--- Required action ---
Repeat the data that follows in full. Do not include the pictures.

== == ==

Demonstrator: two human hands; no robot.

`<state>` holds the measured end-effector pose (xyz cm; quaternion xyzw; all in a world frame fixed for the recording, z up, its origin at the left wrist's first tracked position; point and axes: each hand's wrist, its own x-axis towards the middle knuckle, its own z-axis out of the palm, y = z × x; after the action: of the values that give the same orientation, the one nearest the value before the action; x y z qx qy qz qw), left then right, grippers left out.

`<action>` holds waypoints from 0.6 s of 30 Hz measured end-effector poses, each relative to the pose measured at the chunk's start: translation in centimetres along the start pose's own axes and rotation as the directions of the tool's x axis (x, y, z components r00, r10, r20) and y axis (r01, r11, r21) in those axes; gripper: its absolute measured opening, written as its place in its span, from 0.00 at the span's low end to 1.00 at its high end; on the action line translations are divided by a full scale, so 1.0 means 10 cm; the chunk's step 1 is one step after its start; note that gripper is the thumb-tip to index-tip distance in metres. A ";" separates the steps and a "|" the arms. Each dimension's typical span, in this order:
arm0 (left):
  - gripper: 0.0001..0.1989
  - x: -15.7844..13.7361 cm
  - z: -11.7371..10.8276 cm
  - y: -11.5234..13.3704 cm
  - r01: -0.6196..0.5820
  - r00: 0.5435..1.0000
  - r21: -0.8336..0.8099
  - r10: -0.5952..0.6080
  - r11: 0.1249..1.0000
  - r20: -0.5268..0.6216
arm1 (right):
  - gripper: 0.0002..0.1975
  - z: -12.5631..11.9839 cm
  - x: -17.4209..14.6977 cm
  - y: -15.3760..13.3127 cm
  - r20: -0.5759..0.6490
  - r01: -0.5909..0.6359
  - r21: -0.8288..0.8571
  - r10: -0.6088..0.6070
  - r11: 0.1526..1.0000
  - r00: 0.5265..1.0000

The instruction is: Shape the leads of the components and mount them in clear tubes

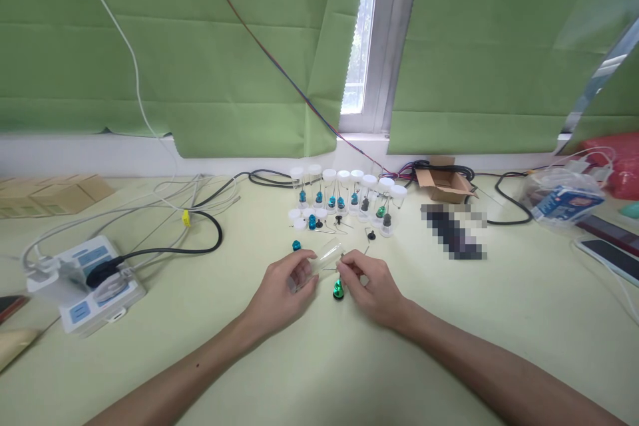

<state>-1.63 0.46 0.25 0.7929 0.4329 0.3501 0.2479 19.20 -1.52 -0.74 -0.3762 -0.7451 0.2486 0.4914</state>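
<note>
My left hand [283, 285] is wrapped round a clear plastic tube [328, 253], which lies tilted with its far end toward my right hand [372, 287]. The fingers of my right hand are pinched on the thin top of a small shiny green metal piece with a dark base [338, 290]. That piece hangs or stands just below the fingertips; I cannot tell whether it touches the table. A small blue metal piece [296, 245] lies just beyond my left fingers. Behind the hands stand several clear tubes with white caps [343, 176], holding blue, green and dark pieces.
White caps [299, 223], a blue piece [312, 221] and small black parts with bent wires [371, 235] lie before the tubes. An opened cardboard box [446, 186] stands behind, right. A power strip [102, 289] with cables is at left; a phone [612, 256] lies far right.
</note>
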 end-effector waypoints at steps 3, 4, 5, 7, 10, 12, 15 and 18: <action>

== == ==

--- Output of the task ---
Demonstrator: two human hands; no robot.

`<state>` holds the measured end-effector pose (xyz cm; quaternion xyzw; all in a world frame fixed for the recording, z up, its origin at the left wrist's first tracked position; point and axes: each hand's wrist, its own x-axis towards the middle knuckle, its own z-axis out of the palm, y = z × x; after the action: of the values that give the same orientation, the one nearest the value before the action; x y z qx qy qz qw), left then right, grippers left out.

`<action>` holds waypoints from 0.6 s of 30 Hz measured end-effector poses, each relative to the pose measured at the chunk's start: translation in centimetres along the start pose's own axes and rotation as the directions of the tool's x axis (x, y, z components r00, r10, r20) and y axis (r01, r11, r21) in those axes; gripper: its absolute measured opening, written as its place in its span, from 0.00 at the span's low end to 1.00 at its high end; on the action line translations are divided by a full scale, so 1.0 means 10 cm; the chunk's step 1 is one step after its start; note that gripper is the thumb-tip to index-tip distance in metres. A ";" separates the steps and a "|" the arms. Each dimension's typical span, in this order:
arm0 (left):
  - gripper: 0.0001..0.1989
  - x: -15.7844..13.7361 cm
  - z: -11.7371..10.8276 cm
  - y: -11.5234..13.3704 cm
  - r01: -0.6196..0.5820
  - r00: 0.5435..1.0000
  - r21: -0.8336..0.8099
  - r10: -0.5952..0.6080
  - r11: 0.1249..1.0000
  - r20: -0.5268..0.6216
arm1 (right):
  - gripper: 0.0002..0.1975
  - z: -12.5631..11.9839 cm
  - x: -17.4209..14.6977 cm
  - y: -15.3760..13.3127 cm
  - r20: -0.5759..0.6490
  - r01: -0.5909..0.6359
  - r21: -0.8288..0.8571
  - r10: -0.6088..0.6070
  - r11: 0.1526..1.0000
  - r00: 0.5265..1.0000

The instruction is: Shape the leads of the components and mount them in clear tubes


<state>-1.63 0.46 0.25 0.7929 0.4329 0.3501 0.2479 19.20 -1.52 -0.74 -0.3762 -0.7451 0.2486 0.4914</state>
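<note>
My left hand [283, 285] is wrapped round a clear plastic tube [328, 253], which lies tilted with its far end toward my right hand [372, 287]. The fingers of my right hand are pinched on the thin top of a small shiny green metal piece with a dark base [338, 290]. That piece hangs or stands just below the fingertips; I cannot tell whether it touches the table. A small blue metal piece [296, 245] lies just beyond my left fingers. Behind the hands stand several clear tubes with white caps [343, 176], holding blue, green and dark pieces.
White caps [299, 223], a blue piece [312, 221] and small black parts with bent wires [371, 235] lie before the tubes. An opened cardboard box [446, 186] stands behind, right. A power strip [102, 289] with cables is at left; a phone [612, 256] lies far right.
</note>
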 end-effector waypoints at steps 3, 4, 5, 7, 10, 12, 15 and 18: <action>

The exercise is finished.